= Ebola misinformation =

Misinformation about Ebola viruses

Multiple conspiracy theories, hoaxes, and quack cures have circulated about ebola viruses, regarding the origin of outbreaks, treatments for ebola virus disease, and preventative measures.

==Unproven and disproven treatments==
During the Western African Ebola virus epidemic (2013-2016), a number of unproven and fake treatments were marketed online in the United States, including snake venom, vitamin C, "Nano Silver", and various homeopathic and herbal remedies, including clove oil, garlic, and ewedu soup. Gary Coody, national health fraud coordinator for the FDA, described the purveyors of these unproven treatments as "like storm-chasing roofers, who go and try to defraud people after a big storm. Some of them may be making an honest mistake; other companies are trying to rip people off." Coody also said the problem with implausible and unproven remedies is not only that they are unlikely to work, but also that such treatments may lead to patients delaying effective and timely medical care in a hospital setting.

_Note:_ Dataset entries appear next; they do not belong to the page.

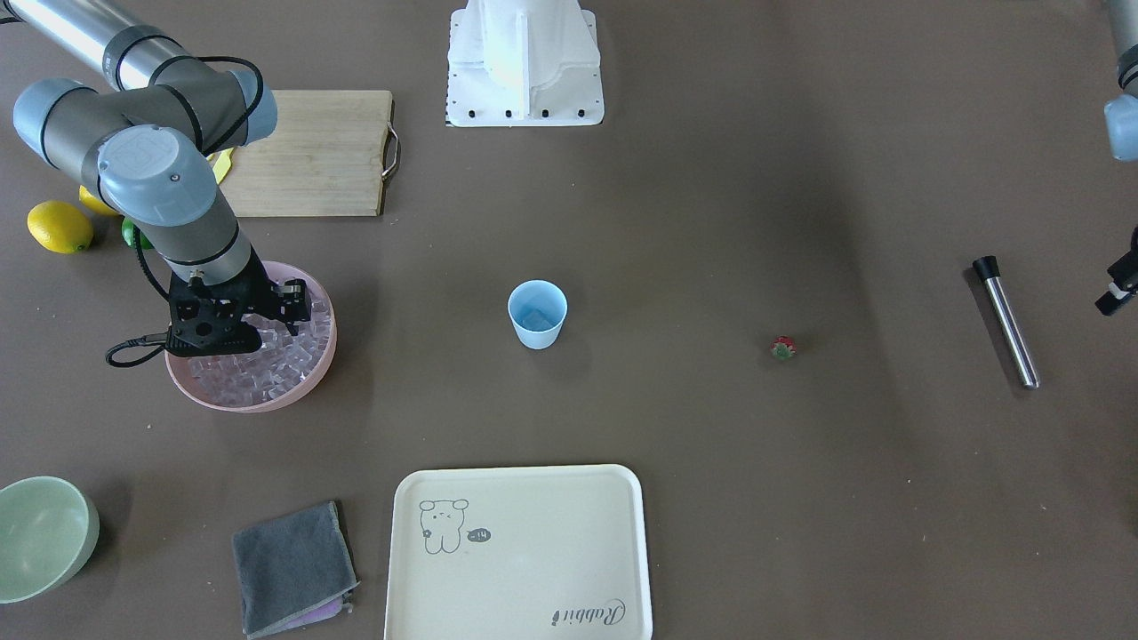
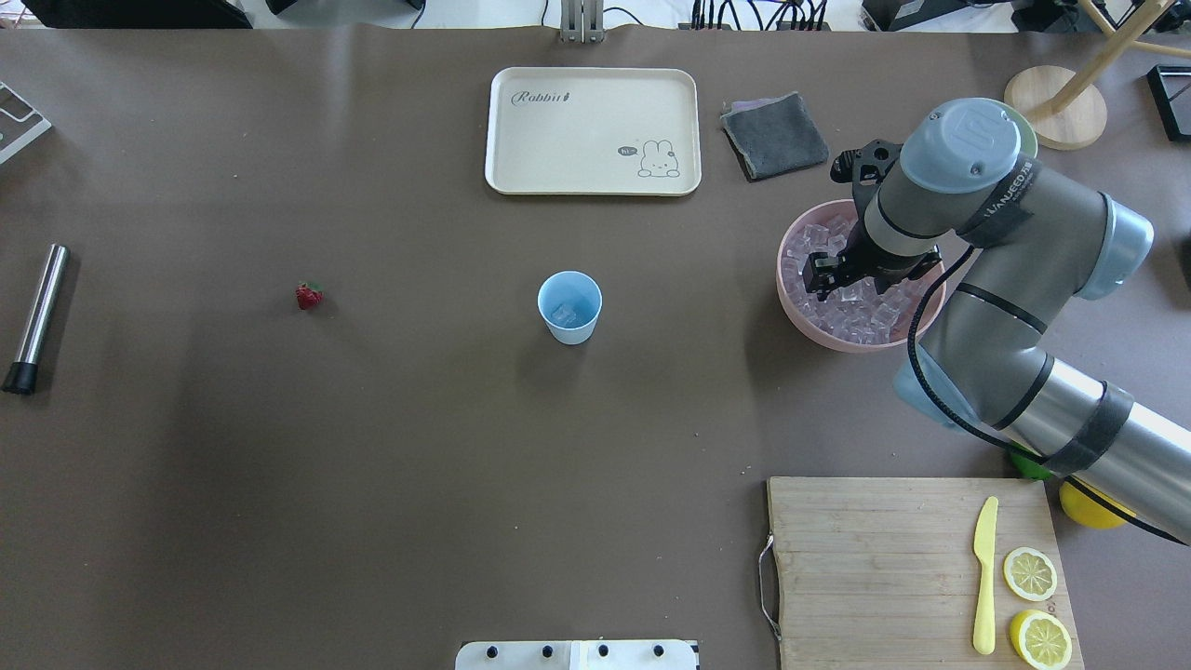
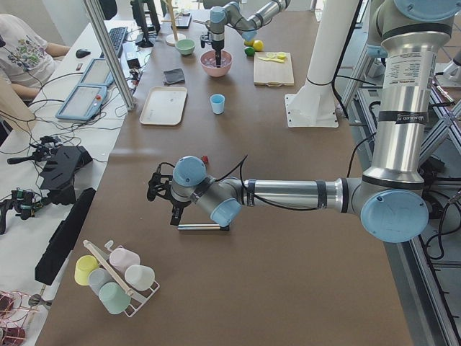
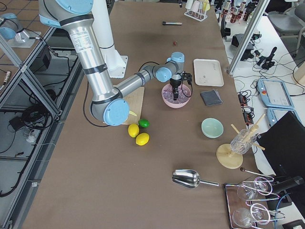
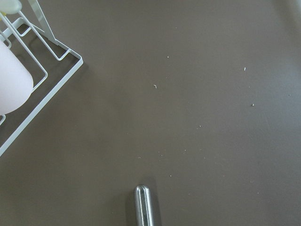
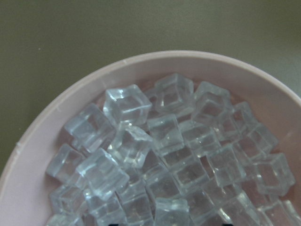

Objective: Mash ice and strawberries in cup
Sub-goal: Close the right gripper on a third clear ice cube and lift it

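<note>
The light-blue cup [image 1: 537,316] [image 2: 569,307] stands upright mid-table with a clear ice cube inside. The ice [image 2: 865,312] [image 6: 160,141] is heaped in a pink bowl [image 1: 267,404] [image 2: 819,330]. My right gripper [image 2: 831,282] [image 1: 253,342] points down into the heap. No fingers cross the middle of the right wrist view, so its jaws look open. The small red strawberry [image 1: 782,348] [image 2: 309,296] lies alone on the table. My left gripper [image 3: 173,213] hovers over a steel muddler [image 1: 1007,322] [image 5: 143,205]. I cannot tell its state.
A cream tray [image 2: 593,130], a grey cloth [image 2: 774,135] and a pale green bowl [image 1: 40,533] lie on the far side. A cutting board [image 2: 893,558] holds a yellow knife and lemon slices, with whole lemons [image 1: 60,227] beside it. A cup rack [image 3: 115,277] stands near the left gripper.
</note>
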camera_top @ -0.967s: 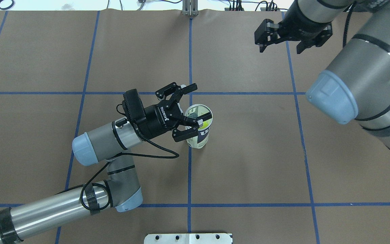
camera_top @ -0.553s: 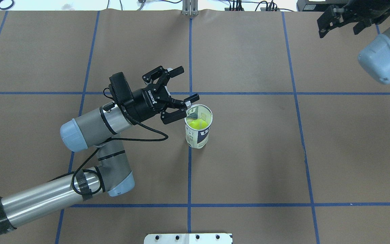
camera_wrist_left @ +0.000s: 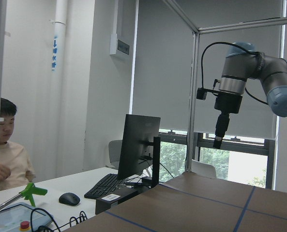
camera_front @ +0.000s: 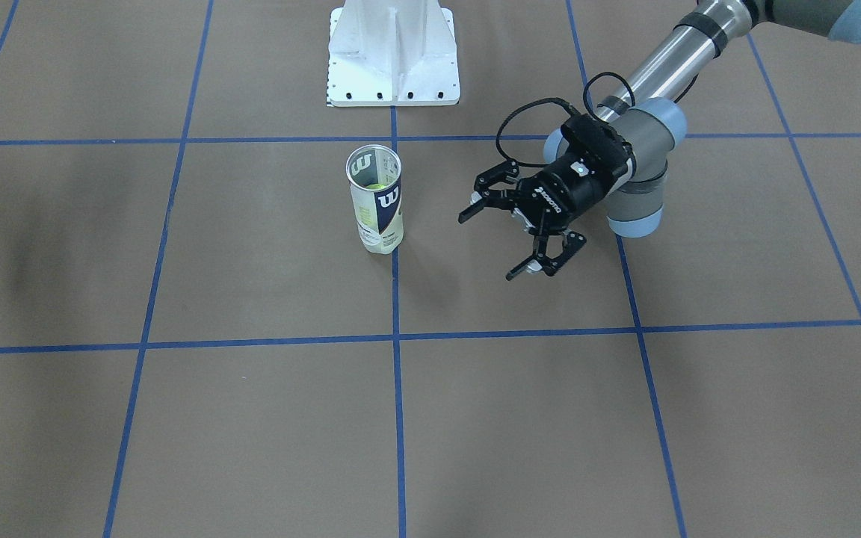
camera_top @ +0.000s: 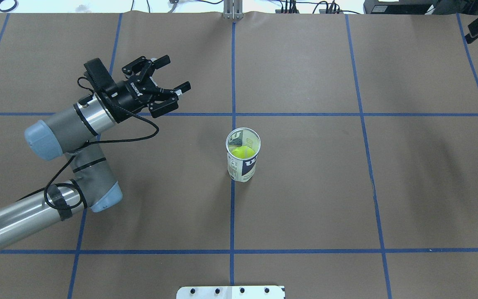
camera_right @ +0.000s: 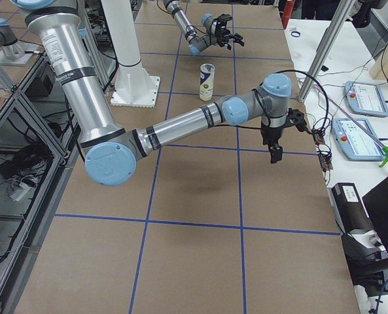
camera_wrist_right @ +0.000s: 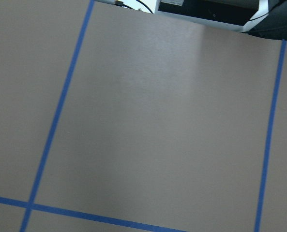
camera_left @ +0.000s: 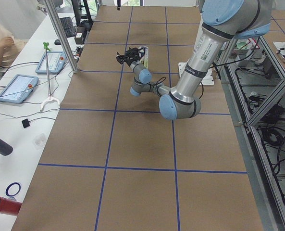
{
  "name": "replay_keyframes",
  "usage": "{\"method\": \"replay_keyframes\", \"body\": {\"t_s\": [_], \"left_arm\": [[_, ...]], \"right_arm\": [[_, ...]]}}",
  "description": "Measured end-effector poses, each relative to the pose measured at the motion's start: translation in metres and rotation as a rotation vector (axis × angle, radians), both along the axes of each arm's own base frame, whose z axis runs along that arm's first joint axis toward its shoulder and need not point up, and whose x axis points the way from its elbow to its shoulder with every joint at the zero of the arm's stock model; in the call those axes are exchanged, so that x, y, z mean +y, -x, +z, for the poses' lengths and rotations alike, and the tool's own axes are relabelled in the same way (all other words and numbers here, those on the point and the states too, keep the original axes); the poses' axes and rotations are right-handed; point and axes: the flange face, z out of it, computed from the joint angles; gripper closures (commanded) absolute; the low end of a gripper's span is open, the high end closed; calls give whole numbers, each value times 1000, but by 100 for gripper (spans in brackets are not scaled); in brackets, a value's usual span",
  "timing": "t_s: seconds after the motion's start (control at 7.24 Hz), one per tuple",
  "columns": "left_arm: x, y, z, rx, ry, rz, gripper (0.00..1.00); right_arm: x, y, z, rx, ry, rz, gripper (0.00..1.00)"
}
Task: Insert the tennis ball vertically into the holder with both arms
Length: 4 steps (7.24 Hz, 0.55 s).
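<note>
The holder (camera_top: 243, 164), a clear can with a navy and white "W" label, stands upright at the table's centre. A yellow-green tennis ball (camera_top: 243, 152) lies inside it. The can also shows in the front view (camera_front: 378, 209). My left gripper (camera_top: 171, 92) is open and empty, well off to the can's left and farther back; it also shows in the front view (camera_front: 494, 245). My right gripper (camera_right: 274, 154) hangs near the table's far right edge, away from the can. Only one of its splayed fingers (camera_top: 477, 25) shows in the overhead view.
The white pedestal base (camera_front: 393, 56) stands at the robot's side of the table, behind the can. Blue tape lines grid the brown table. Operators' tablets (camera_right: 360, 98) and a desk lie beyond the right edge. A person (camera_wrist_left: 7, 154) sits past the table.
My left gripper has let go of the can's rim and pulled back to the left, open. My right arm has swung out to the table's far right. The ball rests in the can.
</note>
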Motion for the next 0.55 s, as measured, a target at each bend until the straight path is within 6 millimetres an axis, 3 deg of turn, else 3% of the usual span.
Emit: {"method": "replay_keyframes", "body": {"t_s": [0.14, 0.41, 0.55], "left_arm": [[-10, 18, 27, -40, 52, -10, 1], [-34, 64, 79, -166, 144, -16, 1], [-54, 96, 100, -241, 198, -11, 1]], "right_arm": [[7, -21, 34, 4, 26, -9, 1], [39, -47, 98, 5, 44, 2, 1], [52, -53, 116, 2, 29, 8, 1]]}}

==Implausible and disproven methods for preventing Ebola==
During the 2014 and 2019 outbreaks, a number of hoax remedies for the prevention of Ebola were spread online. One such common thread was the frequent use of essential oils. There is no evidence that any of these treatments will decrease the risk of Ebola virus infection, and no known plausible mechanisms for such an effect.

==Virus origins==
During the 2014 outbreak in Liberia, an article in the Liberian Observer alleged that the virus was a bioweapon designed by the US military as a form of population control. Other theories spreading online during the pandemic alleged that the New World Order had engineered the virus to impose quarantines and travel bans to soften an eventual descent into martial law. During a 2019 outbreak in the Democratic Republic of the Congo, rumors spread that the virus was imported to the country for financial gain, or as part of a plot to procure organs for the black market.